What you need to do:
Examine the material below. Gather every line in which the string "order" appears.

Raw data:
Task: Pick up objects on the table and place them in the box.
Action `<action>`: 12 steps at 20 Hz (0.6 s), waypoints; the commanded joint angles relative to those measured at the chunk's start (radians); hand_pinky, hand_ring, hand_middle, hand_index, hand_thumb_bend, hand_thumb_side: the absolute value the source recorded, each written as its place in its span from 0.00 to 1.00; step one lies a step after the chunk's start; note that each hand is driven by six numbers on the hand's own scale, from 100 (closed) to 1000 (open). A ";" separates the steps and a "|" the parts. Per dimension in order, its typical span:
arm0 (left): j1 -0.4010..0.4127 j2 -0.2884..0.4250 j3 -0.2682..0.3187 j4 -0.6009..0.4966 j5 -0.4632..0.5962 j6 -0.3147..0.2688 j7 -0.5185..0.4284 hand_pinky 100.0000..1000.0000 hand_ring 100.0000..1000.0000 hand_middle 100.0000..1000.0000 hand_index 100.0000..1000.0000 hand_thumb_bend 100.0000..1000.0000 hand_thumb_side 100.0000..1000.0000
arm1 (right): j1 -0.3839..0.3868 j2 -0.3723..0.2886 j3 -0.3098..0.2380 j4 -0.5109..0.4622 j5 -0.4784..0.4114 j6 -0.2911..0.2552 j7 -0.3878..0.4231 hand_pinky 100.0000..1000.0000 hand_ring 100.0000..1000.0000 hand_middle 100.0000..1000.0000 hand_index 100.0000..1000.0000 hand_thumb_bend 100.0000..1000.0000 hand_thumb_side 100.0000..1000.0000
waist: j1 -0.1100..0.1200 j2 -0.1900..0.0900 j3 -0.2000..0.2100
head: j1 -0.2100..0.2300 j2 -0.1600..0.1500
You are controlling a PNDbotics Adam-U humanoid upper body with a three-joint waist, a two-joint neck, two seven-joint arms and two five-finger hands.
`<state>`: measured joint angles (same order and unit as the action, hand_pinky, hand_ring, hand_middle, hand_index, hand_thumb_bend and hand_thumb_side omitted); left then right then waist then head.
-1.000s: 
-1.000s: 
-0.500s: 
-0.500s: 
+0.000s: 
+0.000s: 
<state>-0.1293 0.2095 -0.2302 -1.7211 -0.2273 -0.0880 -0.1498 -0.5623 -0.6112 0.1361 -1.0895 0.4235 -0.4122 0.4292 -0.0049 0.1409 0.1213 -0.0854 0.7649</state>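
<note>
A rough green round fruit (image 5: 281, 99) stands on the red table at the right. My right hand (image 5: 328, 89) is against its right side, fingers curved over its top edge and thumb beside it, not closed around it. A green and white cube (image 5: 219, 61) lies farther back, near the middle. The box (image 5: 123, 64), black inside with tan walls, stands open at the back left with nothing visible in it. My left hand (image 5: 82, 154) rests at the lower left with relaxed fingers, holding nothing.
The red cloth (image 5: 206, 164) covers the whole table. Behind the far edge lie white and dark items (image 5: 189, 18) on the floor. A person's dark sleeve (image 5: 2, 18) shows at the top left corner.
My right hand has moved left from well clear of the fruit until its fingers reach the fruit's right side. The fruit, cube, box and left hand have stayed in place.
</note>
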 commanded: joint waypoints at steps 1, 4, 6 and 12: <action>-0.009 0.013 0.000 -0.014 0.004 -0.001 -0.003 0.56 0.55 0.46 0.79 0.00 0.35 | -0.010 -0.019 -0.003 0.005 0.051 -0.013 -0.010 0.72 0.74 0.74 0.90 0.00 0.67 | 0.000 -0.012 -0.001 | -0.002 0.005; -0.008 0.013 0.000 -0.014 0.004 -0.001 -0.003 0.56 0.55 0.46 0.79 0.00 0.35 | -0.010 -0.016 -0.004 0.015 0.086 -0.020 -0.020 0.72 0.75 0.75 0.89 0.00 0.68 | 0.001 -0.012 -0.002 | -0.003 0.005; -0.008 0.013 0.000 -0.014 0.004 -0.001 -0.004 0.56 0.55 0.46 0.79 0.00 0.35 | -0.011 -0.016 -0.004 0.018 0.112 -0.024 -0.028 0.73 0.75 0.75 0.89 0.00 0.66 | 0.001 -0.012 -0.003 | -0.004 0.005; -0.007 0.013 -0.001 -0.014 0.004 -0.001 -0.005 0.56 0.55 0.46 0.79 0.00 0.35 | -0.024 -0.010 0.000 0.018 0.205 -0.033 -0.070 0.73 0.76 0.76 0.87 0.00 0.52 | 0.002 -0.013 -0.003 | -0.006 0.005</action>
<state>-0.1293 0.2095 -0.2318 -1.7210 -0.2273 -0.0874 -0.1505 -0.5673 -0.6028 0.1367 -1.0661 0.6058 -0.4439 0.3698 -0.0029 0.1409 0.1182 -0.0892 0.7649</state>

Response:
Action `<action>`: 12 steps at 20 Hz (0.6 s), waypoints; the commanded joint angles relative to those measured at the chunk's start (radians); hand_pinky, hand_ring, hand_middle, hand_index, hand_thumb_bend, hand_thumb_side: the absolute value the source recorded, each written as its place in its span from 0.00 to 1.00; step one lies a step after the chunk's start; note that each hand is driven by six numbers on the hand's own scale, from 100 (closed) to 1000 (open). A ";" separates the steps and a "|" the parts. Per dimension in order, its typical span:
`<state>`: measured joint angles (same order and unit as the action, hand_pinky, hand_ring, hand_middle, hand_index, hand_thumb_bend and hand_thumb_side omitted); left then right then waist then head.

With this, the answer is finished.